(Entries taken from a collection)
====================
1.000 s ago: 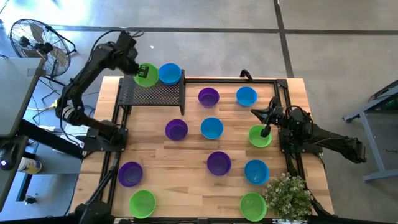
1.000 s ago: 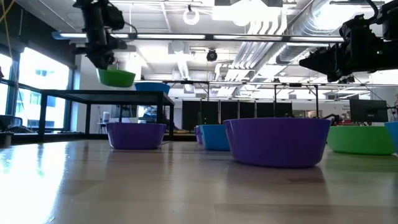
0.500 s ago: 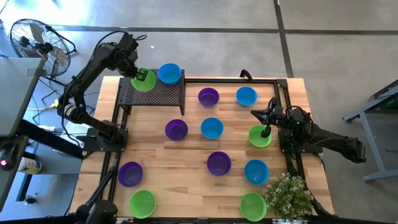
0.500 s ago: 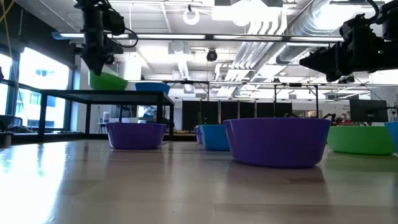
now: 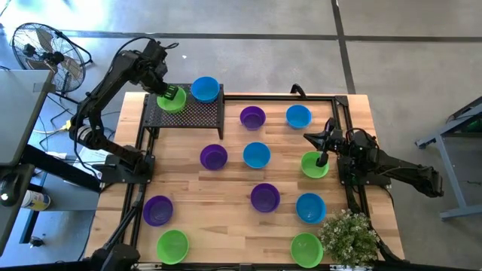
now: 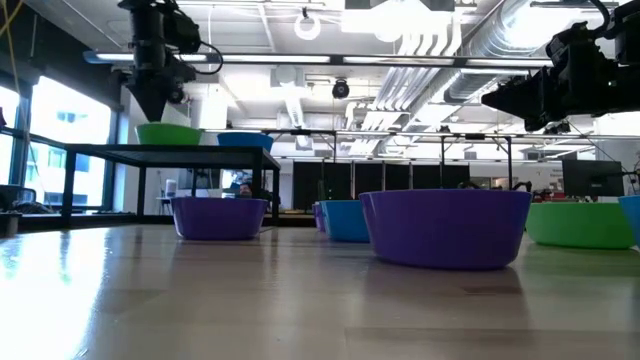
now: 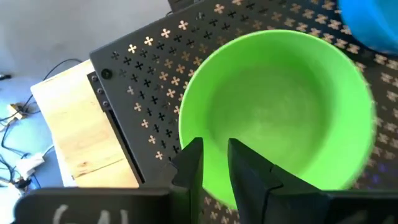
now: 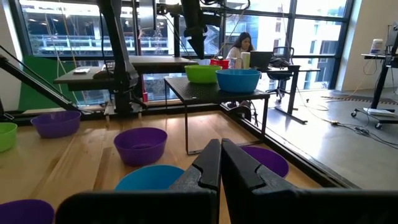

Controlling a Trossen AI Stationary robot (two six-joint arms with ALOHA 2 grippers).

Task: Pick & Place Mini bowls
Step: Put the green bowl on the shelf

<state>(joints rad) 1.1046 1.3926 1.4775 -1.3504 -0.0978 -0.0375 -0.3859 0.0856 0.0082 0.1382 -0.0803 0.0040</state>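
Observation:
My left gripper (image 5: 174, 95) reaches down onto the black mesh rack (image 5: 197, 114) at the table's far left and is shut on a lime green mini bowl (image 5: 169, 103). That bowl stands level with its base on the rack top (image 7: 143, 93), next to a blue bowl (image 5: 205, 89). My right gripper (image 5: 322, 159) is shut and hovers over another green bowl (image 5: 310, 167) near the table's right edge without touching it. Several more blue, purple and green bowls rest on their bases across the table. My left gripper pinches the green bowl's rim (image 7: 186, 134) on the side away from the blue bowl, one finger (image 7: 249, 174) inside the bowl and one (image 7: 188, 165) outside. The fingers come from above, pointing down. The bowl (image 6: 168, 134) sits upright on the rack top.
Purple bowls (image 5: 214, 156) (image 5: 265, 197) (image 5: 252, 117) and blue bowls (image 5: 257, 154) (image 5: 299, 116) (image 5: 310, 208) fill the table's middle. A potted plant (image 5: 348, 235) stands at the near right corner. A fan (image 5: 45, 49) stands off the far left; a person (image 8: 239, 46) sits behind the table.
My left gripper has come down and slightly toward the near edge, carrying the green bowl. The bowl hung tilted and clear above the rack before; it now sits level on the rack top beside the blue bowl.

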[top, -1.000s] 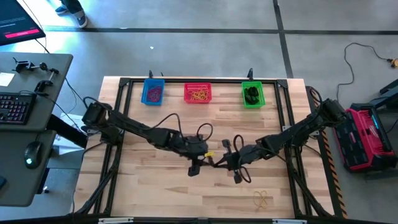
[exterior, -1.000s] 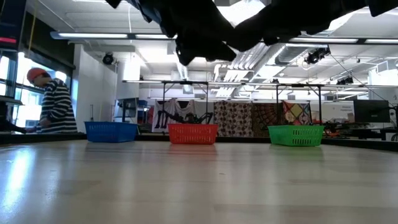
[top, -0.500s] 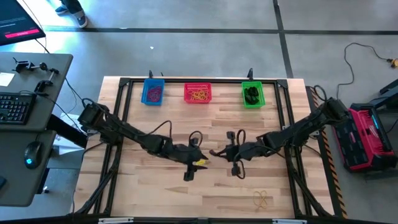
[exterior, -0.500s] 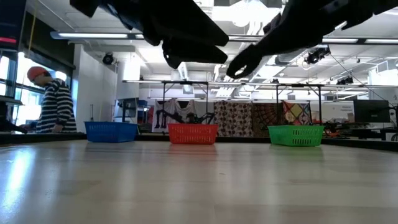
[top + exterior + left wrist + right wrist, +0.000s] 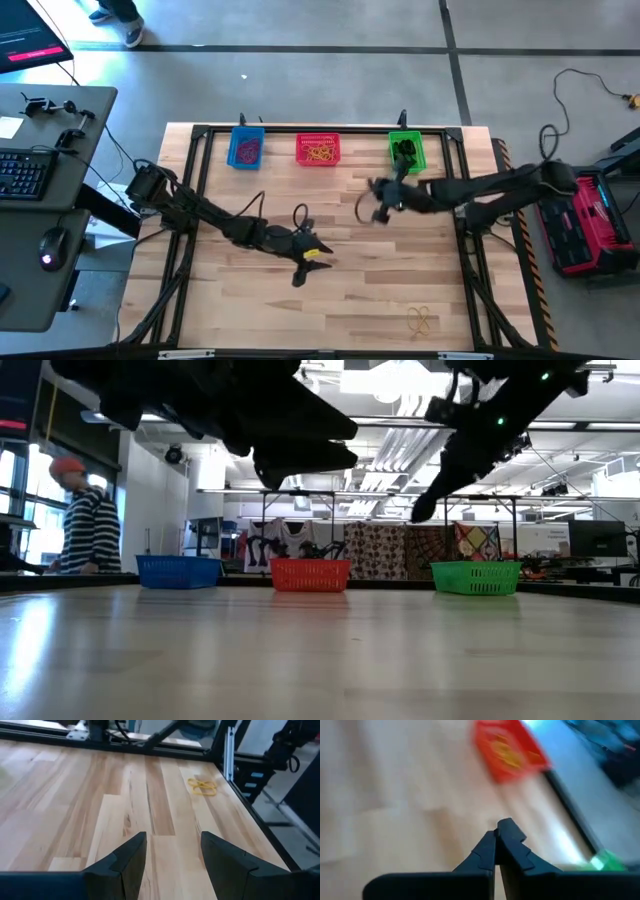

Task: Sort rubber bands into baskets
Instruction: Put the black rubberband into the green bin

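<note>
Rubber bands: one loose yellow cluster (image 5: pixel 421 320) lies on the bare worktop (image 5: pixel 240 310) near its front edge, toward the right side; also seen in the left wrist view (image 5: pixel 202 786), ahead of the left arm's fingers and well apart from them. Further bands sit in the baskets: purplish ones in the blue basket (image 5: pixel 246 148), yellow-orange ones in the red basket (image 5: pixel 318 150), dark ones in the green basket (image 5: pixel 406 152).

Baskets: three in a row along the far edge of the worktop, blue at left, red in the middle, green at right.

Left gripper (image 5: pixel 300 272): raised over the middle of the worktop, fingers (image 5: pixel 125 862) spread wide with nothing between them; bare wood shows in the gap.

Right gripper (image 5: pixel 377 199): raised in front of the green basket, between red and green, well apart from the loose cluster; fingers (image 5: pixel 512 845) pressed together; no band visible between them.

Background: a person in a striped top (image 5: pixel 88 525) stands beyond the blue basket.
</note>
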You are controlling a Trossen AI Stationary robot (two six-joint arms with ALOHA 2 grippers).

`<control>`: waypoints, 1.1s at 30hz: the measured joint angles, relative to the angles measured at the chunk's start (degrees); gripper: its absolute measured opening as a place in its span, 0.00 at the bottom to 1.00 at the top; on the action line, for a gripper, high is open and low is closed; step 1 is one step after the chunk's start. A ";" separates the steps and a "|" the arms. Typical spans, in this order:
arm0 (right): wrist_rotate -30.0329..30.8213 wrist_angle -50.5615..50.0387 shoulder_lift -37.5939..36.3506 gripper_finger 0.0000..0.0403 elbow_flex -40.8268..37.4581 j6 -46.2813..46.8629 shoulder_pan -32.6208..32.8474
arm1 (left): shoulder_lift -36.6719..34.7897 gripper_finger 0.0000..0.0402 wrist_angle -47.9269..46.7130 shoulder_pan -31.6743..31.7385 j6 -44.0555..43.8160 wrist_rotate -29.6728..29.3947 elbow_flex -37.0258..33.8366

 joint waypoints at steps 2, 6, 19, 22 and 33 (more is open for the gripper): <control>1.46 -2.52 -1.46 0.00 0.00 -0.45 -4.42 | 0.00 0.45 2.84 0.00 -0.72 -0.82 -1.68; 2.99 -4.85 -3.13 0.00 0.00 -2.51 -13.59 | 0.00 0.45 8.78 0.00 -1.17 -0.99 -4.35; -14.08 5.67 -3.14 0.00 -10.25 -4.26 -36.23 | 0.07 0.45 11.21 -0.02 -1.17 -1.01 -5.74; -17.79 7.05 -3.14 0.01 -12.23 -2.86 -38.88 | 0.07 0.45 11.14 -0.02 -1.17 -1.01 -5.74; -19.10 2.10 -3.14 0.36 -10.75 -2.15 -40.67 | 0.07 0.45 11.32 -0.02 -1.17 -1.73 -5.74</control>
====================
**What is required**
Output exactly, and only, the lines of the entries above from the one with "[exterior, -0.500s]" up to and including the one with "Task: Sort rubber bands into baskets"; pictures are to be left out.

**Output of the task**
[exterior, -0.500s] 
[top + exterior + left wrist + right wrist, +0.000s] 

Task: Sort rubber bands into baskets

The exercise requires no further output.